Sustainable Forest Management Impact Program on Dryland Sustainable Landscapes

Achieving land degradation neutrality: integrating data for a holistic assessment to achieve better planning and decision-making


Achieving Land Degradation Neutrality (LDN) at landscape level is possible, but also very challenging, especially with scarce or non-existing data for making well-informed decisions. 

To tackle this, the Drylands Sustainable Landscapes Impact Program (DSL-IP), a multi-country endeavor supported by the Global Environment Facility (GEF), has developed its Integrated Landscape Assessment Methodology (ILAM), aimed to strengthening the LDN process through ensuring data from multiple sources and levels is seamlessly integrated to generate meaningful and evidence-based information.

Household-level socio-economic data can shine light on the many issues faced by land users that are directly related to land degradation. Loss of productivity, land management options, access to information, and many other parameters are key to identifying the threats, bottlenecks and barriers leading to land degradation at farm level. 

DSL-IP countries in Southern Africa, through the implementation of ILAM, will apply a customized version of the household survey using the Self-evaluation and Holistic Assessment of climate Resilience for farmers and Pastoralists (SHARP+) to capture detailed information on land user’s resilience and relationship with natural resources. Tailored to the specific socio-environmental context of the country, this version includes a thorough assessment of potential barriers and incentives for effective project implementation, employing insights from behavior change science. 

By pinpointing these barriers, the impact program aims to pave the way to more targeted and context-specific interventions. This ensures that strategies align with the needs on the ground, fostering relevance and sustainability beyond the project's duration. The household survey, as part of ILAM, becomes a powerful tool, not only for capturing detailed information on resilience levels and the existing farming systems, but also for shaping impactful and enduring interventions in the target areas. 

Zooming in on Malawi
In Malawi, the DSL-IP aims to improve livelihoods and economic diversification of rural communities in two productive landscapes of the Upper Shire River Basin of Southern Malawi by promoting best land management practices and green value chains for key agriculture and woodland commodities.  

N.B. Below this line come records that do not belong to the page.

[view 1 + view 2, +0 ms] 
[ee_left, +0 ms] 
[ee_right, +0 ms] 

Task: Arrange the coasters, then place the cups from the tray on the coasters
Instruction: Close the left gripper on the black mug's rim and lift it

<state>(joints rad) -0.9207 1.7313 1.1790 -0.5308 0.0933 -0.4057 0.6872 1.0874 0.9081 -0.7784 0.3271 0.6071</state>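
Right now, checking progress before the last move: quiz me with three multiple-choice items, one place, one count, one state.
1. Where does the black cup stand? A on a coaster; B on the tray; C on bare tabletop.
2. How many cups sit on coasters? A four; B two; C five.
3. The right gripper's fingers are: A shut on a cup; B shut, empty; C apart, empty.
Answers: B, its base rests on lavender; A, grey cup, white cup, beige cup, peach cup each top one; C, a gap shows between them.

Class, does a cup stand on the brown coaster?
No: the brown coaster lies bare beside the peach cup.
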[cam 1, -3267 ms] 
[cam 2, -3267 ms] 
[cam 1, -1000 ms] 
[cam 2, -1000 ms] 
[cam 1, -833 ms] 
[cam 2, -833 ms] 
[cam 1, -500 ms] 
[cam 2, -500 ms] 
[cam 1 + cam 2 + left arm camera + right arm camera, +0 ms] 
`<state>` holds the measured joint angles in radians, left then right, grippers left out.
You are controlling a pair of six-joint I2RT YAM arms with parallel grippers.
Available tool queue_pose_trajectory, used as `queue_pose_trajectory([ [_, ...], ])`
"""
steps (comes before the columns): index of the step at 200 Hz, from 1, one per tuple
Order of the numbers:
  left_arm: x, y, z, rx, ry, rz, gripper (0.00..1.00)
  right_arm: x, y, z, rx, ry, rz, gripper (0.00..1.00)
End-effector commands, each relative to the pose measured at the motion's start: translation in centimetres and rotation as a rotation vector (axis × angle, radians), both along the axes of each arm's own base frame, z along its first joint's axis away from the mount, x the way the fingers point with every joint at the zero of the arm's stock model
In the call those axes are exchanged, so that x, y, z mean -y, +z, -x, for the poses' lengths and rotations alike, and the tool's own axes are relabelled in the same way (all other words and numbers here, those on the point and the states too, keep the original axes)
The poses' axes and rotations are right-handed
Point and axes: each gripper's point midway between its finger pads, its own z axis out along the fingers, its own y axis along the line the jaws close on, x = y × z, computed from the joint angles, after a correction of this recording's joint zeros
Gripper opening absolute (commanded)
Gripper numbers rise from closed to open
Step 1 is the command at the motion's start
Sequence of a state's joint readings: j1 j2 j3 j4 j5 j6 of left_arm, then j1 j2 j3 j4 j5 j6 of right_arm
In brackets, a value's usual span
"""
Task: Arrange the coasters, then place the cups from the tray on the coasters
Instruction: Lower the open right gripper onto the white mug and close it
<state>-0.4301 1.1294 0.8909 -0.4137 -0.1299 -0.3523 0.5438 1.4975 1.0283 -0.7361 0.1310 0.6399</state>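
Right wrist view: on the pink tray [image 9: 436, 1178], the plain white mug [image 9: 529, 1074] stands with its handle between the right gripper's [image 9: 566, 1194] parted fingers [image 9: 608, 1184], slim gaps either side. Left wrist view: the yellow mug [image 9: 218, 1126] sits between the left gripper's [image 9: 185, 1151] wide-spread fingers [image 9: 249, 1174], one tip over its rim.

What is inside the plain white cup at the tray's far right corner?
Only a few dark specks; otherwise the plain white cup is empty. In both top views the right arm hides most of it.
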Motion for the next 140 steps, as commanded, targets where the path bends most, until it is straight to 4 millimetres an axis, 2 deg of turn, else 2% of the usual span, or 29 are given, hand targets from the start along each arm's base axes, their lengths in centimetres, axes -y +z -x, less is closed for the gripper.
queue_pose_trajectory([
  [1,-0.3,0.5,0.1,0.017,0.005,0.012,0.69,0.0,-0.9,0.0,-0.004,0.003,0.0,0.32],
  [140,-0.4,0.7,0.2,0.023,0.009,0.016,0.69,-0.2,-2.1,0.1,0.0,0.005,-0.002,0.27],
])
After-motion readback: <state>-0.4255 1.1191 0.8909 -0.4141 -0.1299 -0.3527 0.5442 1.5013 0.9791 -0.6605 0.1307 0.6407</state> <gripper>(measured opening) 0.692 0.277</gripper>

Assessment results for the country showed that Forest and Farm Producer Organization (FFPO) members are affected by different land degradation processes in their land, of which loss of topsoil and gully erosion are the most prominent ones across all six assessed FFPOs. Farmers have furthermore stated being affected by floods. 

It also demonstrated that, although intercropping and pigeon pea cultivation is already widely practiced in the landscape, many farmers expressed a lack of technical know-how on how to effectively harness the benefits of these practices, such as improving soil fertility and increasing yields. This is where the DSL-IP steps in, aiming to foster knowledge and providing technical support to farmers, enabling them to increase soil fertility while enhancing soil health. 

Additionally, the survey results showed that farmers were in some cases deterred from using crop residues as fuel material due to the low burning quality, characterized by a high amount of ashes and fast burning. The project could address this concern by exploring solutions such as promoting the use of energy efficient stoves. Generally, farmers showed significant interest in implementing the proposed integrated food and energy system, as it provides additional energy security and contributes to improved yields and income. 

The SHARP+ methodology furthermore revealed that economic aspects of the farming systems under study are compromising the resilience of smallholder farmers. The results indicated a significant reliance on crop production as a source of income, yet this activity is not consistently profitable, partly due to low or fluctuating prices. Additionally, access to financial services appeared to lack institutionalization, as most farmers accessing these services did so through family and friends. Therefore, there is room for improvement in these aspects by organizing farmers more effectively, increasing value along the supply chain, enhancing profitability in crop production, stabilizing prices, and institutionalizing access to financial services for smallholder farmers.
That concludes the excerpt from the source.